Last March, Gov. DeSantis moved to expand the provisions stipulated in the bill.

Many legacy media outlets and progressive government leaders blasted the bill as condoning prejudice and marginalizing the vulnerable.

Dubiously dubbed the “Don’t Say Gay” Act, critics charged DeSantis and Republican officials with harboring anti-LGBT views.

President Biden called the bill “hateful.” Chasten Buttigieg, husband of Secretary of Transportation Pete Buttigieg, told NBC the bill “will kill kids.”

DeSantis staunchly defended the bill — calling critics “misinformed” and challenging reporters to refrain from making salacious and false claims.

Passing the measure was the fulfillment of a 2020 DeSantis gubernatorial campaign promise and an often-cited hallmark legislative victory during DeSantis’ six-month run for the GOP presidential nomination.
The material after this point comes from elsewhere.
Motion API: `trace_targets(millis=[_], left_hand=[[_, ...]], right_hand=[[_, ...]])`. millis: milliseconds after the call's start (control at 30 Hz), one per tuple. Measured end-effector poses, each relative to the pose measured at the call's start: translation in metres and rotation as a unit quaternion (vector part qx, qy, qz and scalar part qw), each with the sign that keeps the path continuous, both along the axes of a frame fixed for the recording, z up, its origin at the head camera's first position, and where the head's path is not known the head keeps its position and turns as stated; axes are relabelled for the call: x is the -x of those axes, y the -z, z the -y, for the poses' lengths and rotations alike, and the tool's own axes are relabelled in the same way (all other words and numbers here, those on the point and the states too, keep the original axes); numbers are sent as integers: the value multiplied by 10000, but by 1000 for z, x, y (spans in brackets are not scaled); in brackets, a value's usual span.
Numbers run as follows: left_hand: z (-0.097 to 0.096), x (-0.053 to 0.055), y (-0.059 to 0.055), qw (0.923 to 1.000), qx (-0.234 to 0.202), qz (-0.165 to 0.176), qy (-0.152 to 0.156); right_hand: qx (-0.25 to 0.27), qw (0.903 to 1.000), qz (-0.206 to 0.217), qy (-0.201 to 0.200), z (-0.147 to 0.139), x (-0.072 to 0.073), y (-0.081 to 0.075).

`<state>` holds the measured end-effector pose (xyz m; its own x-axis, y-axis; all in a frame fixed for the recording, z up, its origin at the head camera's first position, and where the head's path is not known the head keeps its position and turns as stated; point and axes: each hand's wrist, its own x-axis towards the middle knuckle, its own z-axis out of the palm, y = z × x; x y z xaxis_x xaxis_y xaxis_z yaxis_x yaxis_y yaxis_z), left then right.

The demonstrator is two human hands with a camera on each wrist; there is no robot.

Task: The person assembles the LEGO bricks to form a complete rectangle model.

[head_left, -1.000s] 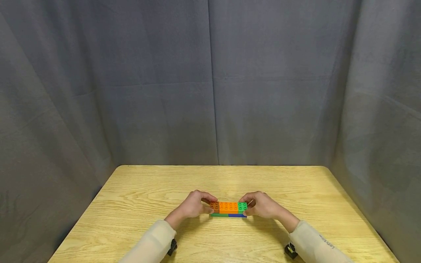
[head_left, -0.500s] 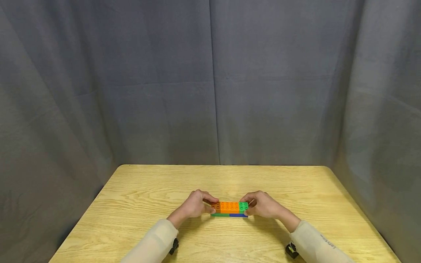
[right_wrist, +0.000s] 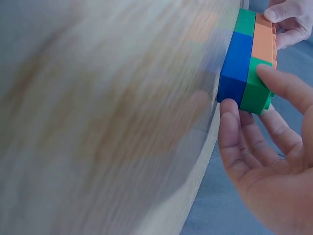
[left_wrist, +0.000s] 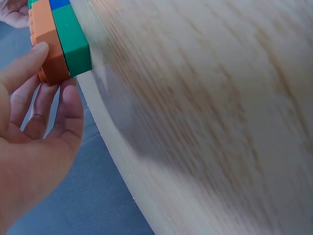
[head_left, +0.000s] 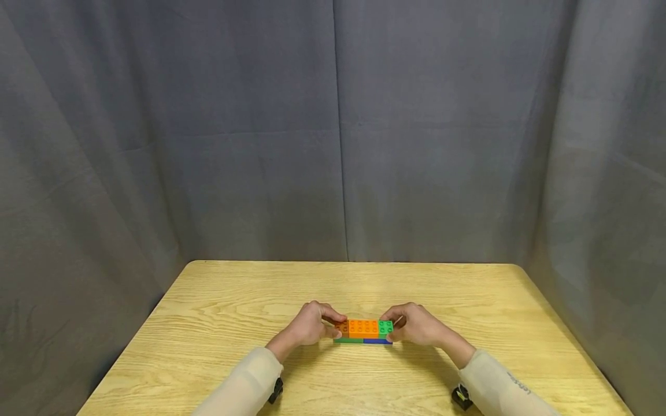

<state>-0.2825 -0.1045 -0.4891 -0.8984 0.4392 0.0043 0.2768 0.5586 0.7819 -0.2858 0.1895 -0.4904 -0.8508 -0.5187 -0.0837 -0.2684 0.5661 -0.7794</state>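
Two layers of toy building bricks stand on the table at its middle. On top, from left to right, are a brown brick (head_left: 345,330), an orange brick (head_left: 363,329) and a small green brick (head_left: 385,327). Below them lie a longer green brick (left_wrist: 73,41) and a blue brick (right_wrist: 236,61). My left hand (head_left: 310,325) pinches the brown brick at the left end, thumb on the near side. At the other end my right hand (head_left: 415,325) pinches the small green brick, its thumb also on the near side. Fingertips partly cover both end bricks.
The wooden table (head_left: 250,289) has rounded far corners. Grey curtains (head_left: 260,144) hang behind it and along both sides. A small black device (head_left: 460,397) sits at the right wrist, and a similar black device (head_left: 276,390) is at the left wrist.
Both hands keep their pinch on the end bricks. Bricks and hands appear a few pixels further right than a second ago, with the whole view shifting slightly too.
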Motion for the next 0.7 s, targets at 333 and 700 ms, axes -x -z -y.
trace_targets(millis=[333,700], left_hand=[[-1,1,1,9997,-115,-36,191],[0,2,1,9987,257,-273,351]], right_hand=[[-32,10000,6,12,-2,0,0],[-93,9999,-129,-34,-3,-1,0]])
Conservatives note that the Florida bill inspired several other red states to push through similar measures. The National Pulse reported that Alabama, Arkansas, Indiana, Iowa, Kentucky and North Carolina have adopted similar laws.

However, critics of the bill asserted that DeSantis and the Florida State Board of Education overstepped their authority in determining what content teachers could present in federally funded schools.

After two years of hearings and deliberation, the court has ruled that the “letter of the law” in Florida’s bill will stand.

However, the Associated Press reported the also court ruled that teachers could entertain “discussions on… orientation and gender identity outside of instruction content.”

Both LGBT groups and DeSantis have hailed the decision as a victory.

Roberta Kaplan, attorney for the plaintiffs in the case, stated, “The last thing we wanted for the kids in Florida was more delay,” adding that she believed the settlement essentially defends the right of every child to receive an “education where they feel safe and respected.”